6. 侵入を前提とした備え(復旧力を高める)

  • バックアップの取得と復旧手順の検証(取れることと戻せることは別)
  • 重要システムの分離、権限の境界設計、横展開を防ぐネットワーク設計
  • インシデント対応体制(連絡網、判断基準、外部支援先)を事前に整備する

不正アクセスは「どこかの誰かの話」ではなく、日々の運用の隙を突いて起きる現実的なリスクです。技術的な対策(脆弱性対応、認証強化、監視)と、運用・教育(ルール、報告、訓練)をセットで進め、重要な情報と業務を守りましょう。


FAQ

Q. 不正アクセスとは何ですか?

A. 正規の権限を持たない第三者が、企業のネットワークや端末、クラウドサービスなどへ不正に侵入・接続する行為です。

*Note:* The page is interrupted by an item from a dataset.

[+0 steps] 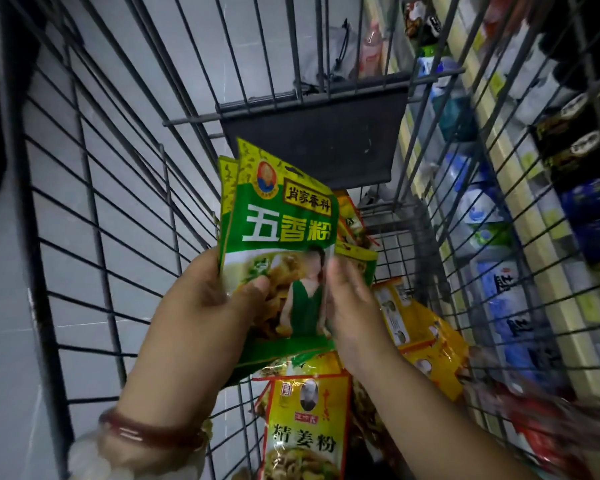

Q. 不正アクセスの被害にはどのようなものがありますか?

A. 情報漏えい、データ改ざん、システム停止、ランサムウェア被害、不正送金などが代表例です。

Q. 不正アクセスはどうやって気づけますか?

A. 認証ログや通信ログ、管理操作ログの監視により、異常なログイン、失敗回数増加、権限変更、外部への不自然な通信などの兆候を確認します。

Q. ログは何を見ればよいですか?

A. 不自然な時間帯のログイン、失敗ログインの急増、普段と違う地域・IPからのアクセス、管理者追加や設定変更、異常な大量ダウンロードなどを重点的に見ます。

Q. EDRは何に役立ちますか?

A. 端末の不審な挙動を検知し、原因調査や影響範囲の把握、端末隔離などの対応を支援します。

Q. SOCとは何ですか?

A. セキュリティアラートやログを継続的に監視・分析し、インシデント対応を行う専門体制(社内設置または外部委託)です。

Q. パスワードだけの認証は危険ですか?

A. はい。漏えいや使い回し、フィッシングで奪われるリスクがあるため、重要システムでは多要素認証(MFA)の併用が有効です。

Q. 脆弱性対策で最優先は何ですか?

A. 外部公開されている資産(VPN、Webアプリ、管理画面など)の棚卸しと、更新適用の遅延を減らす運用づくりが重要です。

Q. 不正アクセスが疑われる場合、最初にすべきことは何ですか?

A. 事実確認(ログ確認)→封じ込め(アカウント停止・端末隔離など)→証跡保全(ログ保存)→影響範囲把握、の順で進めるのが基本です。

Q. 侵入を完全に防げないなら、何を備えるべきですか?

A. 早期検知の仕組み(監視・ログ)、横展開を防ぐ設計(権限最小化・分離)、そして復旧力(バックアップと復旧訓練、対応体制)を整えることが重要です。